Reverse transformation of splitdiscnodes().

discodop.treetransforms.addfanoutmarkers(tree)[source]

Mark discontinuous constituents with ‘_n’ where n = # gaps + 1.

discodop.treetransforms.removefanoutmarkers(tree)[source]

Remove fanout marks.

discodop.treetransforms.removeterminals(tree, sent, func)[source]

Remove any terminal for which func is True, and any empty ancestors.

Parameters:
  • tree – a ParentedTree.
  • func – a function with the signature (word, node) -> bool.
discodop.treetransforms.removeemptynodes(tree, sent)[source]

Remove any empty nodes, and any empty ancestors.

discodop.treetransforms.treebankfanout(trees)[source]

Get maximal fan-out of a list of trees.

discodop.treetransforms.canonicalize(tree)[source]

Restore canonical linear precedence order; tree is modified in-place.

discodop.treetransforms.binarizetree(tree, binarization, relationalrealizational)[source]

Binarize a single tree.

discodop.treetransforms.optimalbinarize(tree, sep='|', headdriven=False, h=None, v=1, fun=None)[source]

Recursively binarize a tree, optimizing for given function.

v=0 is not implemented. Setting h to a nonzero integer restricts the possible binarizations to head driven binarizations.

discodop.treetransforms.minimalbinarization(tree, score, sep='|', head=None, parentstr='', h=999)[source]

Find optimal binarization according to a scoring function.

Implementation of Gildea (2010): Optimal parsing strategies for linear context-free rewriting systems. http://aclweb.org/anthology/N10-1118

Parameters:
  • tree – ImmutableTree for which the optimal binarization of its top production will be searched. Nodes need to have a .bitset attribute, as produced by addbitsets().
  • score – a function from binarized trees to scores, where lower is better (the scores can be anything else which supports comparisons).
  • head – an optional index of the head node, specifying it enables head-driven binarization (which constrains the possible binarizations).
>>> tree = '(X (A 0) (B 1) (C 2) (D 3) (E 4))'
>>> tree2 = binarize(Tree(tree))
>>> minimalbinarization(addbitsets(tree), complexityfanout, head=2) == tree2
True
>>> tree = addbitsets('(A (B1 (t 6) (t 13)) (B2 (t 3) (t 7) (t 10)) '
... '(B3 (t 1) (t 9) (t 11) (t 14) (t 16)) (B4 (t 0) (t 5) (t 8)))')
>>> a = minimalbinarization(tree, complexityfanout)
>>> b = minimalbinarization(tree, fanoutcomplexity)
>>> print(max(map(complexityfanout, a.subtrees())))
(14, 6)
>>> print(max(map(complexityfanout, b.subtrees())))
(15, 5)
discodop.treetransforms.fanout(tree)[source]
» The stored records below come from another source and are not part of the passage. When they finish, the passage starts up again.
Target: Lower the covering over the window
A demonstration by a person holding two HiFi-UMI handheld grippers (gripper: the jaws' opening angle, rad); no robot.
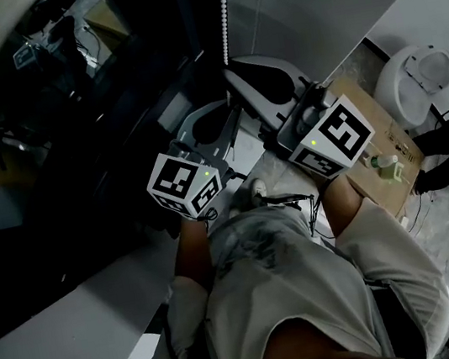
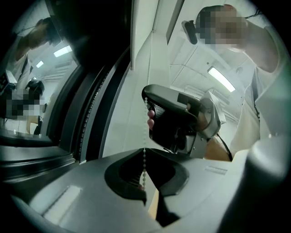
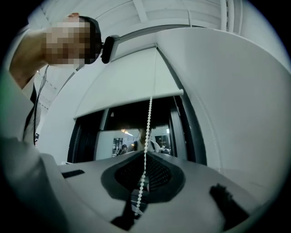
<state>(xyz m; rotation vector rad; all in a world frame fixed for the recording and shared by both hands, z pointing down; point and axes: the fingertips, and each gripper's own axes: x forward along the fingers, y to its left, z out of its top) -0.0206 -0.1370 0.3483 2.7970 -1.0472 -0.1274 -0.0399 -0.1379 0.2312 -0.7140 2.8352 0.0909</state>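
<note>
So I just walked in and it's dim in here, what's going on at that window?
A person holds a gripper in each hand and is working the bead chain of a roller blind. The left gripper and the right gripper are both shut on the chain, the right one higher up. The blind covers only the top of the window; the dark glass below it is uncovered.

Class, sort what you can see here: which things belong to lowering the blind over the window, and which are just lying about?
Part of the job:
- bead chain
- roller blind
- window
- left gripper and right gripper, each shut on the bead chain

Just lying about:
- cardboard box
- small pale object on it
- white round object
</note>
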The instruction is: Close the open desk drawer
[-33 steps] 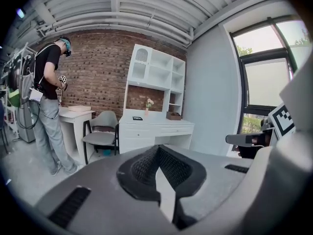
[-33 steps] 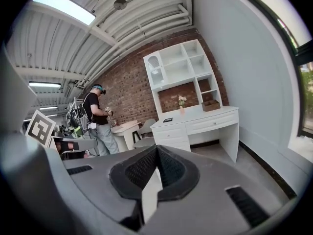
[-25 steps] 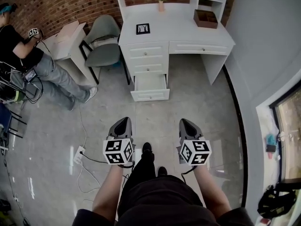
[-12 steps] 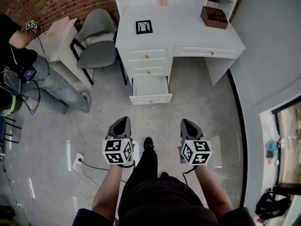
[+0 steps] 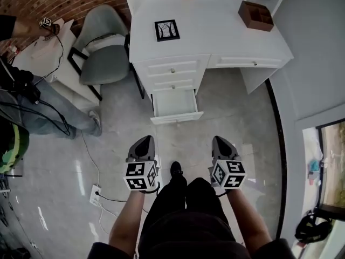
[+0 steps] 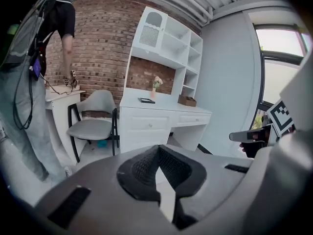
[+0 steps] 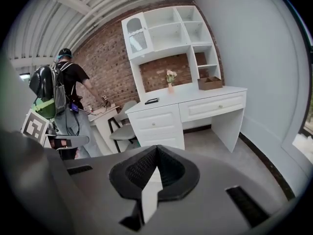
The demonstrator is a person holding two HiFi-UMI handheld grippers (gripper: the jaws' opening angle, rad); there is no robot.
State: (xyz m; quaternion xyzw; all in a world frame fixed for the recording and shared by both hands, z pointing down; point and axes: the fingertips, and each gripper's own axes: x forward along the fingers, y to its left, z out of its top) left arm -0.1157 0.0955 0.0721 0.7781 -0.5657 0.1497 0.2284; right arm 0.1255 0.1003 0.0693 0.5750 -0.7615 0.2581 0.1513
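White desk (image 5: 215, 31) by brick wall | lowest drawer (image 5: 175, 102) of its left stack pulled out over grey floor | left gripper (image 5: 143, 143) tips pressed together, empty | right gripper (image 5: 220, 142) likewise | both well short of the drawer

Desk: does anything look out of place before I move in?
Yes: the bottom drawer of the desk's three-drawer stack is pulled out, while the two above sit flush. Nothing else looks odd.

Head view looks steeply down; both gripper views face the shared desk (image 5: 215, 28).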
Return fan-out of constituent. Requires bitset attribute.

discodop.treetransforms.complexity(tree)[source]

The degree of the time complexity of parsing with this rule.

Cf. Gildea (2010). http://aclweb.org/anthology/N10-1118

discodop.treetransforms.complexityfanout(tree)[source]
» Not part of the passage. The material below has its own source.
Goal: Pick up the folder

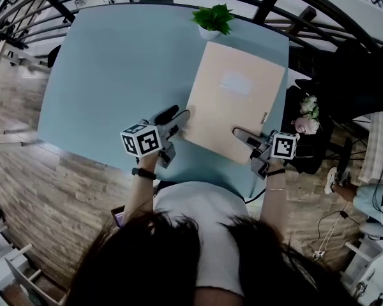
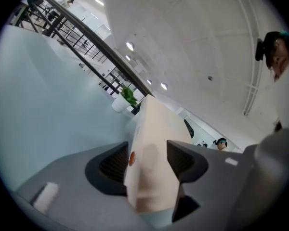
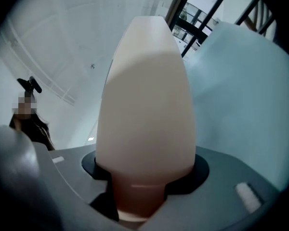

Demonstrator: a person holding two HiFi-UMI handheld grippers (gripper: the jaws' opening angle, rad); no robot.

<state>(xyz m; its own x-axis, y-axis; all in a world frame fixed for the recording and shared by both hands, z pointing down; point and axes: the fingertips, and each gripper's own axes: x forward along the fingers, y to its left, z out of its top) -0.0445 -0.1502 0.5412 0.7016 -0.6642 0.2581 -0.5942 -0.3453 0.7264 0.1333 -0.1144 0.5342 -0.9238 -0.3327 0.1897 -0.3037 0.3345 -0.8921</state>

Return a tuple with the complexity and fan-out of a subtree.

discodop.treetransforms.fanoutcomplexity(tree)[source]

Return a tuple with the fan-out and complexity of a subtree.

discodop.treetransforms.contsets(nodes)[source]

Partition children into continuous subsets.

>>> tree = Tree('(VP (PP (APPR 0) (ART 1) (NN 2)) (CARD 4) (VVPP 5))')
>>> for a in contsets(tree):
...             print(' / '.join('%s' % b for b in a))
(PP (APPR 0) (ART 1) (NN 2))
(CARD 4) / (VVPP 5)
discodop.treetransforms.getbits(bitset)[source]

Iterate over the indices of set bits in a bitset.

discodop.treetransforms.addbitsets(tree)[source]

Turn tree into an ImmutableTree and add bitset attribute.

The bitset attribute is a Python integer corresponding to the information that leaves() would return for that node.

discodop.treetransforms.getyf(left, right)[source]

Return the yield function for two subtrees with bitsets.

Returns:string representation of yield function; e.g., ‘;01,10’.